Friday, August 14, 2015: 9:20 AM
343, Baltimore Convention Center
Jien Zhang, Department of Earth & Environmental Sciences, Lehigh University, Bethlehem, PA
Ping-shi Wu, Department of Mathematics, Lehigh University, Bethlehem, PA
Background/Question/Methods

Climate extremes have important implications for ecosystem productivity, stability and service in a changing climate. An accurate detection of extreme event periods and locations is an important step of understanding the shifts of climate extremes. Current studies focusing on the trend of historical and future climate extremes are based on traditionally statistical index, which usually fail to detect the spatiotemporal patterns of extreme events. In this study, we applied a set of functional data analytic approaches to assess the spatiotemporal patterns both analytically and graphically in the extreme high and low temperatures as well as extreme precipitations across the state of California (CA). The functional boxplot is based on the center outward ordering that is induced by band depth for functional data.
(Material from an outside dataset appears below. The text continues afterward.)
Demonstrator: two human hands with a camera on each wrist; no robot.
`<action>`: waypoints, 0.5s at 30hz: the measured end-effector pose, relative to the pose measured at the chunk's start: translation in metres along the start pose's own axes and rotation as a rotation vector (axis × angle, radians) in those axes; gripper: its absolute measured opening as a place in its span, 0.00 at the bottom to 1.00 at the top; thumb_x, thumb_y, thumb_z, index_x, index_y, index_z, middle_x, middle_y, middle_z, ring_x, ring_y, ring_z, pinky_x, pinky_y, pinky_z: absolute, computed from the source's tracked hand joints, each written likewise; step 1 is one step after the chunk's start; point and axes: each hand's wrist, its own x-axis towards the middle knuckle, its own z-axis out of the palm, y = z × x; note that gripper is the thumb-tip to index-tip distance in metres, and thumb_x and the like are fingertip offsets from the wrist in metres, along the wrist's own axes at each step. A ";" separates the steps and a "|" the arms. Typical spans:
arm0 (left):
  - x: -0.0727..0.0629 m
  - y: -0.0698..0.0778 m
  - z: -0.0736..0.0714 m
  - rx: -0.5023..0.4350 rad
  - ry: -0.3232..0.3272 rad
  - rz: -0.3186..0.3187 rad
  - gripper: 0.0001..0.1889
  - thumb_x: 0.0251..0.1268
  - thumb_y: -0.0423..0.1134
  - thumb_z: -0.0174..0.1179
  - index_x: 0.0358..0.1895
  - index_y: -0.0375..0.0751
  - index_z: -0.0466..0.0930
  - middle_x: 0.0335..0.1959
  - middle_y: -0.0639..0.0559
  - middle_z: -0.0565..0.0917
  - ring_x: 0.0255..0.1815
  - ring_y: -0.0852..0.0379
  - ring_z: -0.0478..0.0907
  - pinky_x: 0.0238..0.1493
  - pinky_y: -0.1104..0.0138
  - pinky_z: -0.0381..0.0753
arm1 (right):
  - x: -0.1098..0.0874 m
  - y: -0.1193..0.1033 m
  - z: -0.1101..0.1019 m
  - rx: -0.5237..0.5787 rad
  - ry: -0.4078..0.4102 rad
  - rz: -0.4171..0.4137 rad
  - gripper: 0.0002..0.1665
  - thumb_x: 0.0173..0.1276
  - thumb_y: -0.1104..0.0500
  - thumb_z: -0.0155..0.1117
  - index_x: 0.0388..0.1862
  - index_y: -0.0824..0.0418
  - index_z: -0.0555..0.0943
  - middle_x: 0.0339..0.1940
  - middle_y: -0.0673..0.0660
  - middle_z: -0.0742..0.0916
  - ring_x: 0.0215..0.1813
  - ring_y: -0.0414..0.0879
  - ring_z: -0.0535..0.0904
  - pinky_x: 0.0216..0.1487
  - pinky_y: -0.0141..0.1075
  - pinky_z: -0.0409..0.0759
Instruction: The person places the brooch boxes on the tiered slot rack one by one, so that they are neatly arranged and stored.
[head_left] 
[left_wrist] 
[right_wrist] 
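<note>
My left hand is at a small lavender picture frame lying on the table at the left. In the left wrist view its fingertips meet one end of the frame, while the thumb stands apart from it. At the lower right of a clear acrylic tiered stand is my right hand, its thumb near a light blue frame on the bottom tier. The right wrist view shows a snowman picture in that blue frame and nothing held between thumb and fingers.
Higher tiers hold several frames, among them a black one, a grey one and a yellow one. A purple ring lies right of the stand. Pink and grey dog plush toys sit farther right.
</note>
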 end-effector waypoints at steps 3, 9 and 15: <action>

It provides an innovative way to visually evaluate the distributional status of climate profiles and to detect the climate extremes. One 31-year blocks (1948-1978) of daily maximum and minimum temperatures were first used for the annual analysis.

Results/Conclusions

Preliminary results show that, among 38 weather stations, two stations locating in southern CA and two stations locating in northern CA are detected as “outliers” in both maximum and minimum temperatures, which indicates that southern CA likely had hot extremes, while northern CA experienced cold extremes over those 31 years. Gridded daily temperature and precipitation datasets is used to better visualize extreme temperatures and precipitations over CA. Furthermore, effects of the detected climate extremes on modeled soil moisture is discussed to indicate potential changes to ecosystems. Despite the limitation of being sensitive to the annual variability, the functional data analytic approach is superior and robust when dealing with diverse temporal pattern of climate extremes in comparison with traditional methods.